(Dataset records)
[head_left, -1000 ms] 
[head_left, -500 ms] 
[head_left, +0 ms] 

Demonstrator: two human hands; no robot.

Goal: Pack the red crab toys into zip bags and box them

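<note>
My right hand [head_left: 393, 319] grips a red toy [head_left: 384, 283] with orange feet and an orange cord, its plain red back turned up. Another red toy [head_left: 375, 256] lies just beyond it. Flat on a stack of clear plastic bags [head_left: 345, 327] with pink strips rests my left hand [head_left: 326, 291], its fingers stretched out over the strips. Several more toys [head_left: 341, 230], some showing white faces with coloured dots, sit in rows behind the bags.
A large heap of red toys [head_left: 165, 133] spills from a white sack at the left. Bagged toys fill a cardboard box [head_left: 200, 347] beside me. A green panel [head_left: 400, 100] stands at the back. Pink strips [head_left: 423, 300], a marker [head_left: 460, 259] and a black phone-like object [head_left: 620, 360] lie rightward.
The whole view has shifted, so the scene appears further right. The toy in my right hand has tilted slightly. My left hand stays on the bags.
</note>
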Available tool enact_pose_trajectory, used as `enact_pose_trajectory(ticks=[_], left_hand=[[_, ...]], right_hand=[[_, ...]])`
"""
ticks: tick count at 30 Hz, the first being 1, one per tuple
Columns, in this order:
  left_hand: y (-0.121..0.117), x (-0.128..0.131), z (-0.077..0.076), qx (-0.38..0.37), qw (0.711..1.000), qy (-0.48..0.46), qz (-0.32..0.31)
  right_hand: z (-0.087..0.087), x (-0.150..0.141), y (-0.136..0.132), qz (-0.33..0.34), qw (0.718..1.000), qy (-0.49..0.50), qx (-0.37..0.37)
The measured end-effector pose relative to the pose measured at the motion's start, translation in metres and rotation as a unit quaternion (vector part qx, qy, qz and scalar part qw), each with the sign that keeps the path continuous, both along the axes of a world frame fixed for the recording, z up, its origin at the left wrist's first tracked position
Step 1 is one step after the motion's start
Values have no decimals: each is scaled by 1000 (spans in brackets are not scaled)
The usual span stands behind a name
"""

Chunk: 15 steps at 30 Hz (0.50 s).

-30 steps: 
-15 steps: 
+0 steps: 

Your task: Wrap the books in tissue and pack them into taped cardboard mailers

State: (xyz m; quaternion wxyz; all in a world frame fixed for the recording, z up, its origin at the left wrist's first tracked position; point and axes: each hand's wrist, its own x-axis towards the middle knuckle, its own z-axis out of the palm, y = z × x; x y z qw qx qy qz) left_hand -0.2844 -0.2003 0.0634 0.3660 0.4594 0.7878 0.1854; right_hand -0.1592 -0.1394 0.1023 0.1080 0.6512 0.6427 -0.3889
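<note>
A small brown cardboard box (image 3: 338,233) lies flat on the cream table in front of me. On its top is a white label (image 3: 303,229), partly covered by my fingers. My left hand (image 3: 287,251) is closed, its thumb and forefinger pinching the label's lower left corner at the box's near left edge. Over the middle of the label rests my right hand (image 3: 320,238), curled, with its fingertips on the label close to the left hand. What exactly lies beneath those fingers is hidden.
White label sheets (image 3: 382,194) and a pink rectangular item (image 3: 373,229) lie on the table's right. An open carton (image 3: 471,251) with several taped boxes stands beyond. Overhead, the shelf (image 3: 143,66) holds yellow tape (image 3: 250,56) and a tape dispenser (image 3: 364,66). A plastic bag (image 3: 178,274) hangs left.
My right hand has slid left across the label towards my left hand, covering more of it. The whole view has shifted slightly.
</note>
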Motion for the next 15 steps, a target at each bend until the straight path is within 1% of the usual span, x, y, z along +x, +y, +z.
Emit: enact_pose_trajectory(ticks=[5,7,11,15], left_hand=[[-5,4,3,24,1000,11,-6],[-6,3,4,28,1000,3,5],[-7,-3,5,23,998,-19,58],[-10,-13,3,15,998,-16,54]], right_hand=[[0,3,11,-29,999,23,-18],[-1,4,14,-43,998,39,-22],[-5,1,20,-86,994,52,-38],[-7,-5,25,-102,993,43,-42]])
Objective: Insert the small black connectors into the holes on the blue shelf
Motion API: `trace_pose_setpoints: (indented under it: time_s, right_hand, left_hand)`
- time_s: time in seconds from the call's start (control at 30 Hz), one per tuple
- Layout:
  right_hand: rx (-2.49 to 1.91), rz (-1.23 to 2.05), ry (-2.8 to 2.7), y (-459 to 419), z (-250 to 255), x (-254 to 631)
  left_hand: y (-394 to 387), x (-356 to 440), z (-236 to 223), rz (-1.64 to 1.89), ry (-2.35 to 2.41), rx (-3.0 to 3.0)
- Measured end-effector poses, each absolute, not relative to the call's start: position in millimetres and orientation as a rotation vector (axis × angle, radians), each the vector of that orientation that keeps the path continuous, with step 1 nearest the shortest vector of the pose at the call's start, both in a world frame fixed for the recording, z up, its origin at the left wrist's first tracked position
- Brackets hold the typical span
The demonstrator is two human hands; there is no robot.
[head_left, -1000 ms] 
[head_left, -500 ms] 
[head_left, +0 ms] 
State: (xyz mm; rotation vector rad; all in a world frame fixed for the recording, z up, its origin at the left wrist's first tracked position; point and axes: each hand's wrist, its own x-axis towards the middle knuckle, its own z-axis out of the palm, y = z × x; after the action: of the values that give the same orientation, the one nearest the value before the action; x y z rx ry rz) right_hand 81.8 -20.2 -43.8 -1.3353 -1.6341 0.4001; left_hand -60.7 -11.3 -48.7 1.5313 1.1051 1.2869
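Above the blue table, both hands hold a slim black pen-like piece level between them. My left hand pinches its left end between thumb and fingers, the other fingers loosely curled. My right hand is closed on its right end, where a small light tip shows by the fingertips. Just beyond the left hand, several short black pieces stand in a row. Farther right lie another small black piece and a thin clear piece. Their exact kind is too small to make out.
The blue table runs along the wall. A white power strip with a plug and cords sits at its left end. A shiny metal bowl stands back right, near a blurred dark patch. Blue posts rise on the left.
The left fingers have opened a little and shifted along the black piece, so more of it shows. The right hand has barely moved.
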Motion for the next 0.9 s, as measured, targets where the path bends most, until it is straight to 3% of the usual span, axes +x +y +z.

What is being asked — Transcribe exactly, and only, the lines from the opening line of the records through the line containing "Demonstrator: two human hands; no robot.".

Result —
[head_left, -1000 ms] 
[head_left, -500 ms] 
[head_left, +0 ms] 

Demonstrator: two human hands; no robot.

There is nothing else to the answer.